- Description of the task -
If a line below falls between the line with "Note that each" and the line with "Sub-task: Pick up", or is one of those two, output it exactly; output nothing else and no pictures.

- Information shown -
__________________________________________________

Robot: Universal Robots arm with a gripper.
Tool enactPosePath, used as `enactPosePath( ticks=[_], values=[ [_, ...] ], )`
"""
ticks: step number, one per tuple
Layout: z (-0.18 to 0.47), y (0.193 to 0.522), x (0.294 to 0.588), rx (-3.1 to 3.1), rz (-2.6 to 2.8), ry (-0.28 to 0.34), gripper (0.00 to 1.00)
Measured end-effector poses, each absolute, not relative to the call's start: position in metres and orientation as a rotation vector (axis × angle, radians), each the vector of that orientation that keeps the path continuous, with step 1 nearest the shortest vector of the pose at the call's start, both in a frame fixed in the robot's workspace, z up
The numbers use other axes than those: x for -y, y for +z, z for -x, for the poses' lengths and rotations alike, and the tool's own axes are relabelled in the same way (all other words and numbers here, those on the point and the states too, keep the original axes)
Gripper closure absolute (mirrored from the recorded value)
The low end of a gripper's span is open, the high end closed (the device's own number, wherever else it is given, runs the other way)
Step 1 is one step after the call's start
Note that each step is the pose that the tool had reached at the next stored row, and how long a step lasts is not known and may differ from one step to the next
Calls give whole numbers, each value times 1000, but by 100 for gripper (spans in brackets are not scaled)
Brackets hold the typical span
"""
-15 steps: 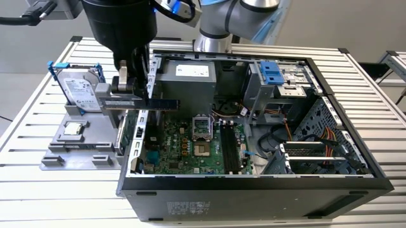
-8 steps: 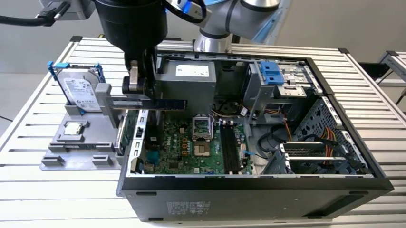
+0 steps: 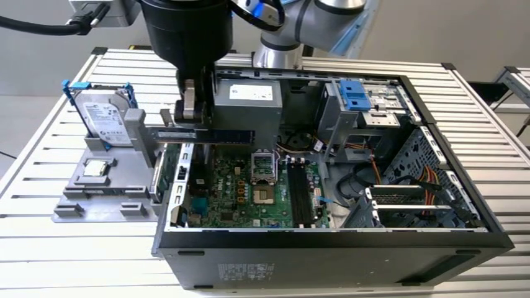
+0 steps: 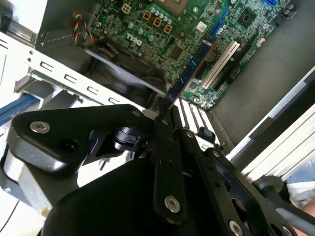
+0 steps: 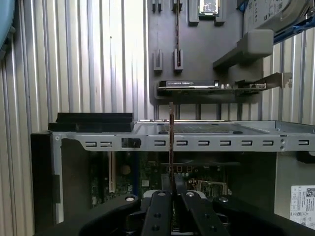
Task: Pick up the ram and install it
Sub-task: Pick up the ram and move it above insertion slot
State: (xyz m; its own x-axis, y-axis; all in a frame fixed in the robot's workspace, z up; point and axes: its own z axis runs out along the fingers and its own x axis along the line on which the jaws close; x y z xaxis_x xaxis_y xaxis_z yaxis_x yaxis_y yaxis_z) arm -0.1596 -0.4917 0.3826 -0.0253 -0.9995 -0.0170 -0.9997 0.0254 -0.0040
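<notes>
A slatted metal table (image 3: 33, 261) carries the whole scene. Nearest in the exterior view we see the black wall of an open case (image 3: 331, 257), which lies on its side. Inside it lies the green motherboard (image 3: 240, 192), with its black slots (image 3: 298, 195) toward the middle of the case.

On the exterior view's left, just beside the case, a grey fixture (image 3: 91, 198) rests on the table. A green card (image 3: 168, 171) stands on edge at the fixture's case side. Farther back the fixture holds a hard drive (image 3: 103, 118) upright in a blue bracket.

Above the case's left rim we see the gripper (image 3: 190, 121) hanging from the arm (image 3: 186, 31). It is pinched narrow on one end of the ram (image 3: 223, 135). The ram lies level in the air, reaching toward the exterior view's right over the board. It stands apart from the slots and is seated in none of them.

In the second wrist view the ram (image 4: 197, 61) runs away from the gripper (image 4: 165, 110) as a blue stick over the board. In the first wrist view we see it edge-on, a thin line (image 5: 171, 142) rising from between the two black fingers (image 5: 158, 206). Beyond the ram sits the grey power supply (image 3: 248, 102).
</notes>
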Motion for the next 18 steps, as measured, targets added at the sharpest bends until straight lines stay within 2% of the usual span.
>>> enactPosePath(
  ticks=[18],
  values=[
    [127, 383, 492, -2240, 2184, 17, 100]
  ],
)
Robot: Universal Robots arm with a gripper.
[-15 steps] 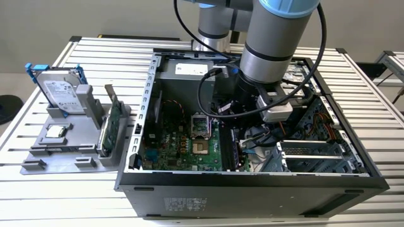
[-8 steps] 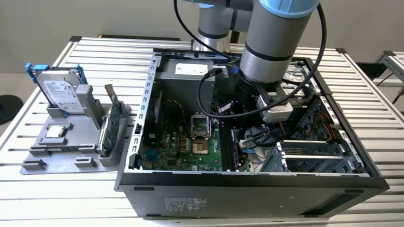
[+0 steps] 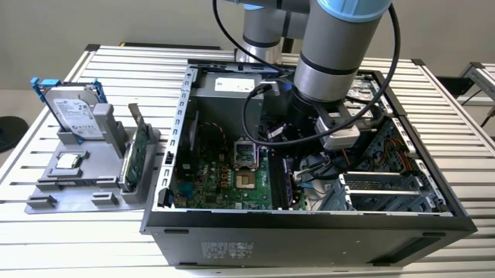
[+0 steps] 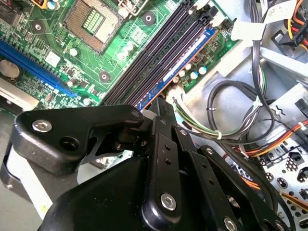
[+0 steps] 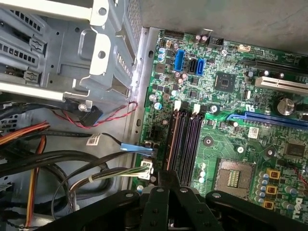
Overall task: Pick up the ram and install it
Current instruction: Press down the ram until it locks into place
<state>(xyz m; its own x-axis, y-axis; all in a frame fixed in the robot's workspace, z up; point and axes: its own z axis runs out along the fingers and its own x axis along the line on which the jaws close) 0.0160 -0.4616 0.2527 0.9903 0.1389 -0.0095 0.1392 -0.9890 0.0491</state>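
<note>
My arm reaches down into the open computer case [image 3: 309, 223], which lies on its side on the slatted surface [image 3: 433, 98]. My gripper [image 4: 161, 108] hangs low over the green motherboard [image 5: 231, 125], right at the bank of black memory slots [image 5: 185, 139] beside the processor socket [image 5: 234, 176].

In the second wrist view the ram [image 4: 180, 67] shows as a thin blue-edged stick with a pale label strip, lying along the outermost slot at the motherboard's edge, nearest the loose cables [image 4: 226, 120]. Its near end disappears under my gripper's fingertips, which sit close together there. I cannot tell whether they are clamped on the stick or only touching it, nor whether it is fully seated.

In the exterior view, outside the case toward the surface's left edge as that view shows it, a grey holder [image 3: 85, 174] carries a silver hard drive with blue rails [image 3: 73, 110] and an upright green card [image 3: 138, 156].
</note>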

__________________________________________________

- Exercise solution -
Note that each step is the pose that the tool had reached at the next stored row, and how long a step lasts is not known and may differ from one step to the next
Calls give whole numbers, each value times 1000, but by 100 for gripper (spans in brackets are not scaled)
Brackets hold the typical span
"""
-15 steps: 
-8 steps: 
+0 steps: 
+0 steps: 
+0 steps: 
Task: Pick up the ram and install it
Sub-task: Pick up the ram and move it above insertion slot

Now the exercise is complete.